* PROBLEM TO SOLVE: Every line in the entries that holds "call" should be identified and copied.

[Collection entries]
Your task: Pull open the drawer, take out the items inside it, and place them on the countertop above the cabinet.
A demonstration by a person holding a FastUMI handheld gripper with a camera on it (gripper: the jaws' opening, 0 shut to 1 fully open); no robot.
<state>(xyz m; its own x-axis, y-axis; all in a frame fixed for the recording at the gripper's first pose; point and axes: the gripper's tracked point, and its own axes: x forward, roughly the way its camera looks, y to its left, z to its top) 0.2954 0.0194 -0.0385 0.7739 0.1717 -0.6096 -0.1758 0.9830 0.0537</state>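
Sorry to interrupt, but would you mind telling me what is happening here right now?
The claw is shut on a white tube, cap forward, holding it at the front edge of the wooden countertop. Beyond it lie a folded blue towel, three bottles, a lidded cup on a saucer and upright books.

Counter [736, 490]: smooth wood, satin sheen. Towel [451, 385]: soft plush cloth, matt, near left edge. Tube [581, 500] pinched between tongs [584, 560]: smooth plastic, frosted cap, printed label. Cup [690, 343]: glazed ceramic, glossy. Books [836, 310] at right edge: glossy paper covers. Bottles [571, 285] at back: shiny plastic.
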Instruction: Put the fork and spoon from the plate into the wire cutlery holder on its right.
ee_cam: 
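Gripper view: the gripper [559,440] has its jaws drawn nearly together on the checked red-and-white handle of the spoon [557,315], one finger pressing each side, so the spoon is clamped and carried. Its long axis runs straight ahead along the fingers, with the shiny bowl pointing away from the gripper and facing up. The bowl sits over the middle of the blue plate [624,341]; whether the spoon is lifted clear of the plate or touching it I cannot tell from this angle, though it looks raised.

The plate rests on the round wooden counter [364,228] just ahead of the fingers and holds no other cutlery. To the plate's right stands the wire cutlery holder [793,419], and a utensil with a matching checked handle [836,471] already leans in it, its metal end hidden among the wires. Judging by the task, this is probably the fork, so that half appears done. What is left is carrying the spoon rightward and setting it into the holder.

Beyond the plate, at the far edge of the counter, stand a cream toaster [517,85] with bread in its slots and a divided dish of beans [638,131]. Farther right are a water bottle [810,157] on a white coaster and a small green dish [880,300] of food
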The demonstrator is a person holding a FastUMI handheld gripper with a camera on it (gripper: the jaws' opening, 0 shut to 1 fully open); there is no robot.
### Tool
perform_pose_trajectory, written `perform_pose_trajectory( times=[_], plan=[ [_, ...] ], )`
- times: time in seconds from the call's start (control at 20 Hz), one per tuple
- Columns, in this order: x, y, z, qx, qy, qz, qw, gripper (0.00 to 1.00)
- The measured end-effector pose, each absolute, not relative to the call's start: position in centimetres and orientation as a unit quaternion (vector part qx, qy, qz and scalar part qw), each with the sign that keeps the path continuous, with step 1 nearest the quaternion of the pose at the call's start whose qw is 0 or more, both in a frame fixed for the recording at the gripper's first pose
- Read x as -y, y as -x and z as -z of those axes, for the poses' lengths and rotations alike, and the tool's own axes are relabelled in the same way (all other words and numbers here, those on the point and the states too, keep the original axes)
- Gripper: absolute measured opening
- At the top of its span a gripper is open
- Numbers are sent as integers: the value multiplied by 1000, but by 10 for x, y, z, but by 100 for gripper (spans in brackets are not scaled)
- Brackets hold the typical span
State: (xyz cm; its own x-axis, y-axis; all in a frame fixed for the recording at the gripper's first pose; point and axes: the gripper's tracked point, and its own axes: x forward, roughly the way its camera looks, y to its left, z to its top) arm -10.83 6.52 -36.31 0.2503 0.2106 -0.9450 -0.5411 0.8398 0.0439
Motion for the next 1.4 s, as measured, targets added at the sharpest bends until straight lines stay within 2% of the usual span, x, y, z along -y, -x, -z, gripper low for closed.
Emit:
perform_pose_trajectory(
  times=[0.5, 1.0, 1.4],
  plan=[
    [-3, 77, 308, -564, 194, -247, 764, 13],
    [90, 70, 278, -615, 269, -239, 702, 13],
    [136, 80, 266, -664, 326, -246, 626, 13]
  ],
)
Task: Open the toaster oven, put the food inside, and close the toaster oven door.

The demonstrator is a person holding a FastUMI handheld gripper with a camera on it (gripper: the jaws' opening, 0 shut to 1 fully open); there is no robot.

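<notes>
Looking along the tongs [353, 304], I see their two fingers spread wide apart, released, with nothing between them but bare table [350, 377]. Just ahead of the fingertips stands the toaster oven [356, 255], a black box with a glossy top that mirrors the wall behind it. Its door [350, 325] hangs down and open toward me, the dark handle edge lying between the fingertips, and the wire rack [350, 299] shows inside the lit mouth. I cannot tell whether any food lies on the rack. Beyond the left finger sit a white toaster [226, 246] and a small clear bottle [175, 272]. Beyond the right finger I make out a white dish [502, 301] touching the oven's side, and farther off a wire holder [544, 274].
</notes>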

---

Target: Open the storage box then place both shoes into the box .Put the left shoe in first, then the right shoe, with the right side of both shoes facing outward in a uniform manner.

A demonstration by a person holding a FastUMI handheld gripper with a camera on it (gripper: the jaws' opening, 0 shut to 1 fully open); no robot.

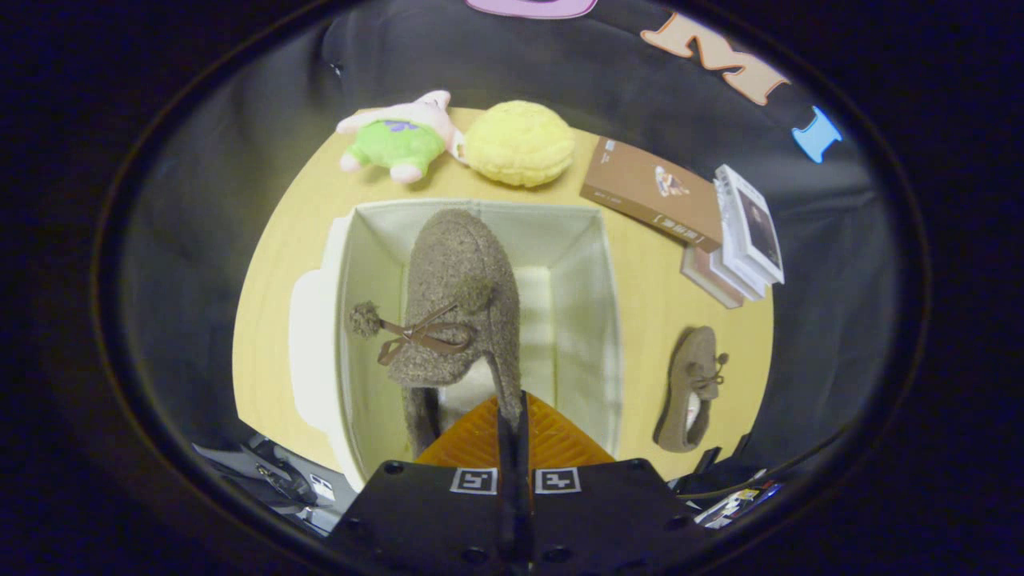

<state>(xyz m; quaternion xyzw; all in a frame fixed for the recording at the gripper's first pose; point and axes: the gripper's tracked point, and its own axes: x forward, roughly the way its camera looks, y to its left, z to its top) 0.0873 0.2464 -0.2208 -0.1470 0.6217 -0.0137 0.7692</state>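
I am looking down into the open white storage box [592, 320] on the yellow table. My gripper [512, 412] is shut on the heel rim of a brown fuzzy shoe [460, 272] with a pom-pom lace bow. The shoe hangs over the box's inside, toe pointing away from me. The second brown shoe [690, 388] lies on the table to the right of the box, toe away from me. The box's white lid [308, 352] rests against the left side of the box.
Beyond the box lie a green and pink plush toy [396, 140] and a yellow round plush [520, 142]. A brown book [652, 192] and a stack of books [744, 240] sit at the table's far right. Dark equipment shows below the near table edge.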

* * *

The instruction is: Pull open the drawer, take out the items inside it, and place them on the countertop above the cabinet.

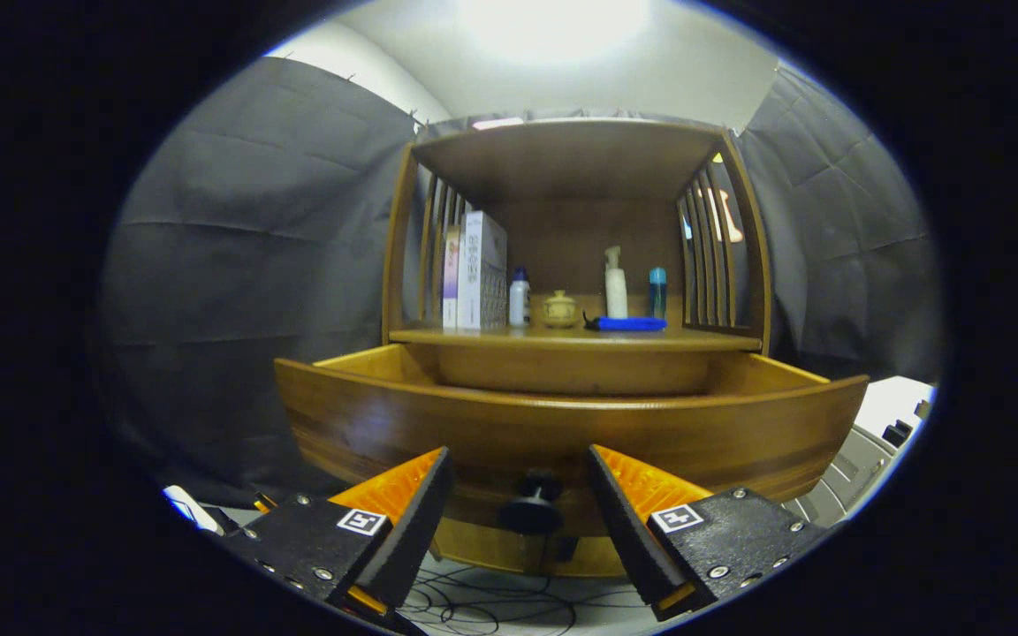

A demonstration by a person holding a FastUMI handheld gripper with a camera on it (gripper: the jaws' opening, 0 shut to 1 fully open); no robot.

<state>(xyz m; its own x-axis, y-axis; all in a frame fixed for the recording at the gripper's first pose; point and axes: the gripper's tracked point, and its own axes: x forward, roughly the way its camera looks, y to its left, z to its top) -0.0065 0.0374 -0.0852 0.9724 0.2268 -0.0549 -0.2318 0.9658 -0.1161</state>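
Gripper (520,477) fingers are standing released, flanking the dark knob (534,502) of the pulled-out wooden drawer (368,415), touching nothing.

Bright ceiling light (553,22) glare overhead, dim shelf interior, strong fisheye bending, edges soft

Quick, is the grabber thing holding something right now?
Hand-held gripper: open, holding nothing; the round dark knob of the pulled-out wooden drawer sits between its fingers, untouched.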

* RESPONSE TO THIS TASK:
- times: time in seconds from the call's start (control at 20 Hz), one per tuple
- The measured end-effector pose, each absolute, not relative to the call's start: position in centimetres and orientation as a unit quaternion (vector part qx, qy, qz and scalar part qw), each with the sign that keeps the path continuous, with step 1 nearest the quaternion of the pose at the call's start whose qw is 0 or more, both in a frame fixed for the recording at the gripper's first pose

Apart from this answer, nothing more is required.